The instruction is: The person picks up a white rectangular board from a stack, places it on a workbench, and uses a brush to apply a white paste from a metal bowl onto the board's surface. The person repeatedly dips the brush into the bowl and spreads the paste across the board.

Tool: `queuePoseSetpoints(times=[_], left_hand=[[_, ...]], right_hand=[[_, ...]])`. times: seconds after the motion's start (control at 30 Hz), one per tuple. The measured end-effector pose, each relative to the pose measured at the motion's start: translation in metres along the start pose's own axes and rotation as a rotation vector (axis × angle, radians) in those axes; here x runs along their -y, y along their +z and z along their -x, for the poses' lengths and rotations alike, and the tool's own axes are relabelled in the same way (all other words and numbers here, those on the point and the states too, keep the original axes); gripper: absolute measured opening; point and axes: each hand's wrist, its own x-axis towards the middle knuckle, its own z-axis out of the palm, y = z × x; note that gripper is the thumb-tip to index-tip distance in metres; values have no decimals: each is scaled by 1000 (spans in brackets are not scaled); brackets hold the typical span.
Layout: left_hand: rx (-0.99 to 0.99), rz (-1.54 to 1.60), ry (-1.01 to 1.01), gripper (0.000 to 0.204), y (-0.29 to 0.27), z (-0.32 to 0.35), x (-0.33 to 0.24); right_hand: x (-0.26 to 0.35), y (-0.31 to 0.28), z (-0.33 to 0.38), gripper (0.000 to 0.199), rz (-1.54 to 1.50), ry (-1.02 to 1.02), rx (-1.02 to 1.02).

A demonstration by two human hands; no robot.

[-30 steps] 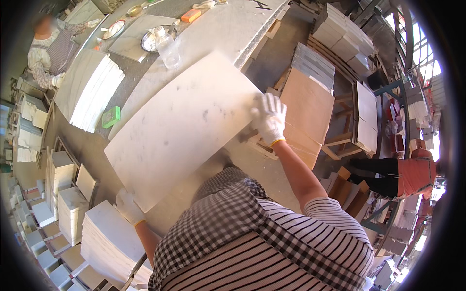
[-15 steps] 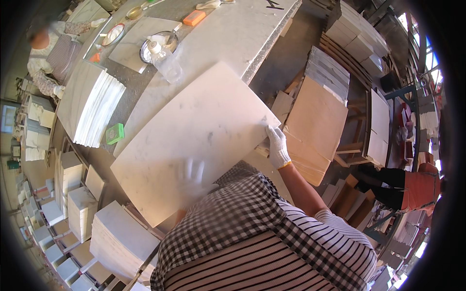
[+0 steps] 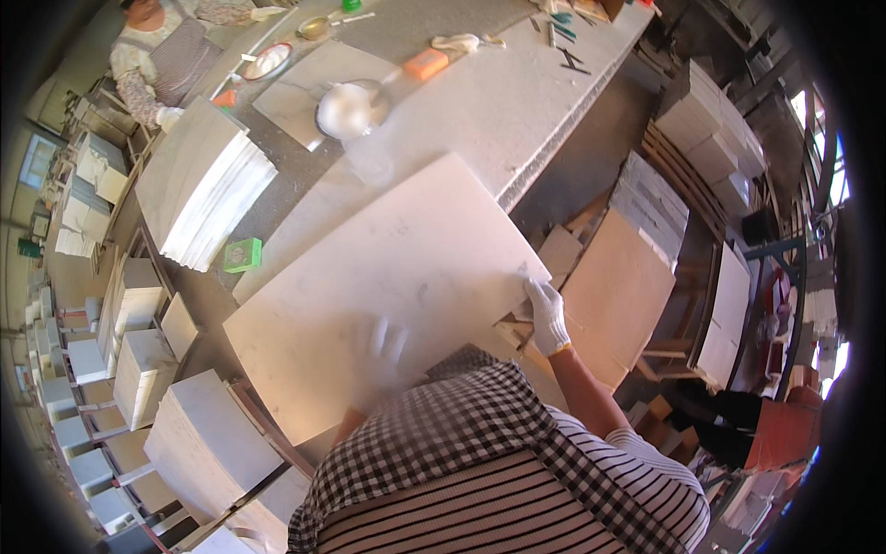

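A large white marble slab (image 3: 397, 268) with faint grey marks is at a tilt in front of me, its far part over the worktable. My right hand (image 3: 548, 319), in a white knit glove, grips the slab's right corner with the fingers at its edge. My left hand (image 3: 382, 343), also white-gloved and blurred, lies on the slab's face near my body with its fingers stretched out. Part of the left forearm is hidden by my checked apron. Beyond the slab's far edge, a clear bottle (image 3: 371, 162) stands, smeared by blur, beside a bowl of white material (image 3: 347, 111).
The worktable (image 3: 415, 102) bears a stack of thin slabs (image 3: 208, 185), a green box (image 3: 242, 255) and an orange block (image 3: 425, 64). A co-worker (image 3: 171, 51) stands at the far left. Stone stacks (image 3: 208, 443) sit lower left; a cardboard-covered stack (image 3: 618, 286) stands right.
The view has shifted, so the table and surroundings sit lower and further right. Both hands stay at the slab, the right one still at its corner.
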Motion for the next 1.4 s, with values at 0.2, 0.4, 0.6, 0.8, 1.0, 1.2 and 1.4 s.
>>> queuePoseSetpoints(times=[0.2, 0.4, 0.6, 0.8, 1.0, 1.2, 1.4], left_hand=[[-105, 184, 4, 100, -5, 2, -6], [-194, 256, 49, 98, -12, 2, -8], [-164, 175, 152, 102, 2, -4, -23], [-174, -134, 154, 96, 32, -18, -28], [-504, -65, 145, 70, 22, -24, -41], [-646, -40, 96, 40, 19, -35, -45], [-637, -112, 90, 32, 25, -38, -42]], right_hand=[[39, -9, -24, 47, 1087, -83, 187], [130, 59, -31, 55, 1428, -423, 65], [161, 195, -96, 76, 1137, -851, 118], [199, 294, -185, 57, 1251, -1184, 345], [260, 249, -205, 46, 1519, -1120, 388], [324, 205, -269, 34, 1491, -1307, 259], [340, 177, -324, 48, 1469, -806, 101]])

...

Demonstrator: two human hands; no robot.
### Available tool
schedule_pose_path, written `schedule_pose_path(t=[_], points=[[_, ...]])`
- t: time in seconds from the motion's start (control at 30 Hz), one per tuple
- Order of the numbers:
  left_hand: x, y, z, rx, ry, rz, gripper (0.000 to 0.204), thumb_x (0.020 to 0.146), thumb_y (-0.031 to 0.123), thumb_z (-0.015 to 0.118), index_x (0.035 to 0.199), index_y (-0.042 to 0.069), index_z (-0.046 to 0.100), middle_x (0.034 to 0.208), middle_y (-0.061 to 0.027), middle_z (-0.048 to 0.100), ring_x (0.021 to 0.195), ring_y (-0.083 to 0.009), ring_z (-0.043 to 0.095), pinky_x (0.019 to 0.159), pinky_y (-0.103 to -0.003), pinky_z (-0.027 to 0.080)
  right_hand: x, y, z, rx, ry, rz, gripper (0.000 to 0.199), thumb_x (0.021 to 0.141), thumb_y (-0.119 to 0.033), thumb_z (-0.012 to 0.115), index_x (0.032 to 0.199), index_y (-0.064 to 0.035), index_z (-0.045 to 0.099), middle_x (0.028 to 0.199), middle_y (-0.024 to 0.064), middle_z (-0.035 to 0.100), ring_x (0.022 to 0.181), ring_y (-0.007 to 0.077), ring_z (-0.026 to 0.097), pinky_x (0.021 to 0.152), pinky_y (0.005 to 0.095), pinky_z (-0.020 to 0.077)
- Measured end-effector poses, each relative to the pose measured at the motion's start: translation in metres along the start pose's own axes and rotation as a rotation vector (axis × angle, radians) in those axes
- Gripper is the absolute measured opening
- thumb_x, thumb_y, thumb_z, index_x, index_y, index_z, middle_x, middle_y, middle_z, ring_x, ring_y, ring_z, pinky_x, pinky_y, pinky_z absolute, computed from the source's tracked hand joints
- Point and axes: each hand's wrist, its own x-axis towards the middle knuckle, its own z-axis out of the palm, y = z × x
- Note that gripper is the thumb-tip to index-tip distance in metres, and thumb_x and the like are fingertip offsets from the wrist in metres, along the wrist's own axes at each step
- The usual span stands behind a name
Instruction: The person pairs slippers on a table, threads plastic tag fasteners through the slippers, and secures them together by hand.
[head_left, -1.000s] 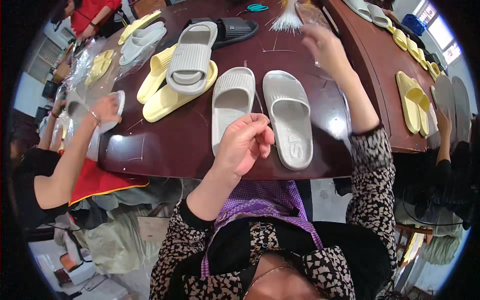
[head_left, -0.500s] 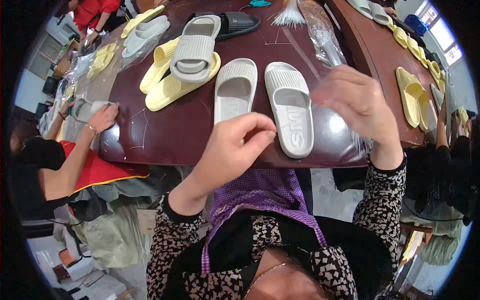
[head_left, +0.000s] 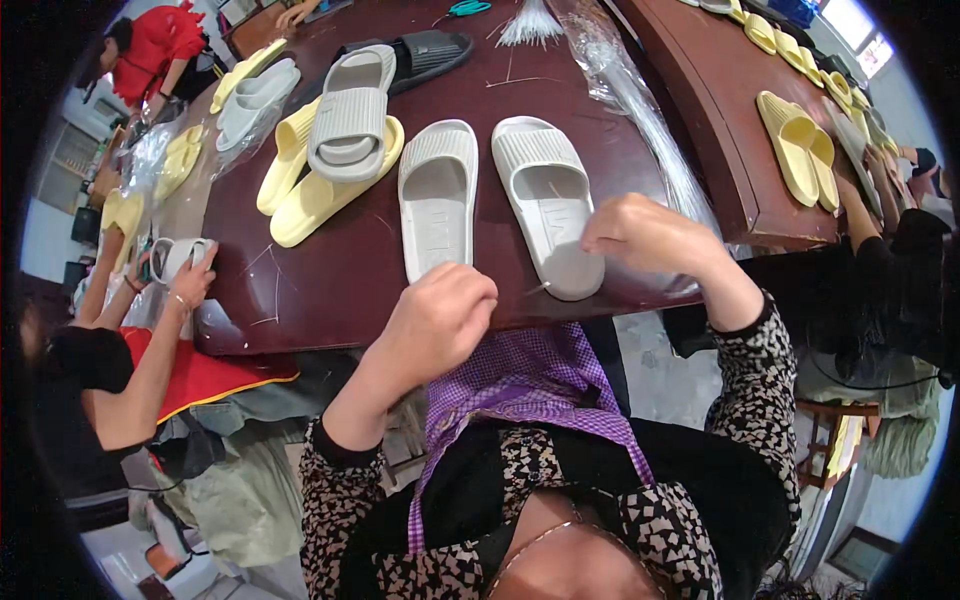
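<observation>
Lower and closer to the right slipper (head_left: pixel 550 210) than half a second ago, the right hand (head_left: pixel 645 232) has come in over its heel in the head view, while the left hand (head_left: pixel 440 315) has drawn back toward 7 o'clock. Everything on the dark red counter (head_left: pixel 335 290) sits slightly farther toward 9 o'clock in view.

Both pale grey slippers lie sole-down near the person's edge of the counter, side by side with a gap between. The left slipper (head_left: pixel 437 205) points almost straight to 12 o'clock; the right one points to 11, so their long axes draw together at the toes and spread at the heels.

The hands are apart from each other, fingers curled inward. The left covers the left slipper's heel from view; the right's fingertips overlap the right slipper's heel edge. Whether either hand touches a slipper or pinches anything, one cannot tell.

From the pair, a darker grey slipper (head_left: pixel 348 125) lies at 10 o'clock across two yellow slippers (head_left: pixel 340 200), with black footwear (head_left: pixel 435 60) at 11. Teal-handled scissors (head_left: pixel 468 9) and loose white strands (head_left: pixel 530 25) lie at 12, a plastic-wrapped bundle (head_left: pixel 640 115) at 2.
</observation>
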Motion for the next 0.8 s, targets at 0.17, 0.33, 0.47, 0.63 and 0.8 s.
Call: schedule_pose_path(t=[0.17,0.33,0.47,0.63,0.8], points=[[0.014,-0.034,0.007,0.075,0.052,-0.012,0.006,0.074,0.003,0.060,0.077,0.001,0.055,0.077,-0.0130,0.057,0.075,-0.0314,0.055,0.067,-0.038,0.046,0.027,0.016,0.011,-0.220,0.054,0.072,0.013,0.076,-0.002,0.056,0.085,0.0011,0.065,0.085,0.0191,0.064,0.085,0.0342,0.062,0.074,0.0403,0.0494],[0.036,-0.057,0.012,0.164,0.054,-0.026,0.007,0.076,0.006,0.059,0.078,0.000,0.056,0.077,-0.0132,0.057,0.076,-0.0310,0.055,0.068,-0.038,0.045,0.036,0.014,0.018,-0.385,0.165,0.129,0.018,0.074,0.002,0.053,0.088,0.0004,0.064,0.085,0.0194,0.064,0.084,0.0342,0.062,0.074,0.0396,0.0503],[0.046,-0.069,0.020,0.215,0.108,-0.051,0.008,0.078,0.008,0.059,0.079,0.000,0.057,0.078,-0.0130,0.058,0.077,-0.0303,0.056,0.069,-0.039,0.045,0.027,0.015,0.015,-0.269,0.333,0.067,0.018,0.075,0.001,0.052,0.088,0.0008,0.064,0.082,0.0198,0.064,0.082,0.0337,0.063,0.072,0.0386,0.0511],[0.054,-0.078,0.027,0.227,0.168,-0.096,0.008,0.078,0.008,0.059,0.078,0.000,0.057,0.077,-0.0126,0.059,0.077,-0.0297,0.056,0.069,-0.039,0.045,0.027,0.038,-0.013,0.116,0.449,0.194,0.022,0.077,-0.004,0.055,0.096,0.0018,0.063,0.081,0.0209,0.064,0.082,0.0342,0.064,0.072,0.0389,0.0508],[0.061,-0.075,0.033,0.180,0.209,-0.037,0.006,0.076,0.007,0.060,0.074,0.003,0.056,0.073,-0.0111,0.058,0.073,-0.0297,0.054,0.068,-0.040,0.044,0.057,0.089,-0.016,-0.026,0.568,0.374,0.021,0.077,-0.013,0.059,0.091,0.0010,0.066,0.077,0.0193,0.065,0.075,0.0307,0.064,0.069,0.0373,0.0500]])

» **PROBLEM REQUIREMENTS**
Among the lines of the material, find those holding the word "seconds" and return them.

» **ANSWER SECTION**
Tool: `queuePoseSetpoints(times=[_], left_hand=[[_, ...]], right_hand=[[_, ...]])`. times: seconds after the motion's start (control at 30 Hz), one per tuple. The measured end-effector pose, each relative to the pose measured at the motion's start: translation in metres along the start pose's own axes and rotation as a rotation vector (axis × angle, radians) in those axes; here x runs along their -y, y along their +z and z along their -x, for the poses' lengths and rotations alike, and the tool's own axes are relabelled in the same way (all other words and numbers here, those on the point and the states too, keep the original axes); gripper: absolute measured opening; point and axes: each hand's wrist, its own x-axis towards the middle knuckle, its own z-axis out of the palm, y = z × x; note that gripper is the thumb-tip to index-tip distance in metres; values have no decimals: each is scaled by 1000 (spans in brackets are not scaled); brackets hold the typical span.
- t: time in seconds from the motion's start (control at 30 Hz), one per tuple

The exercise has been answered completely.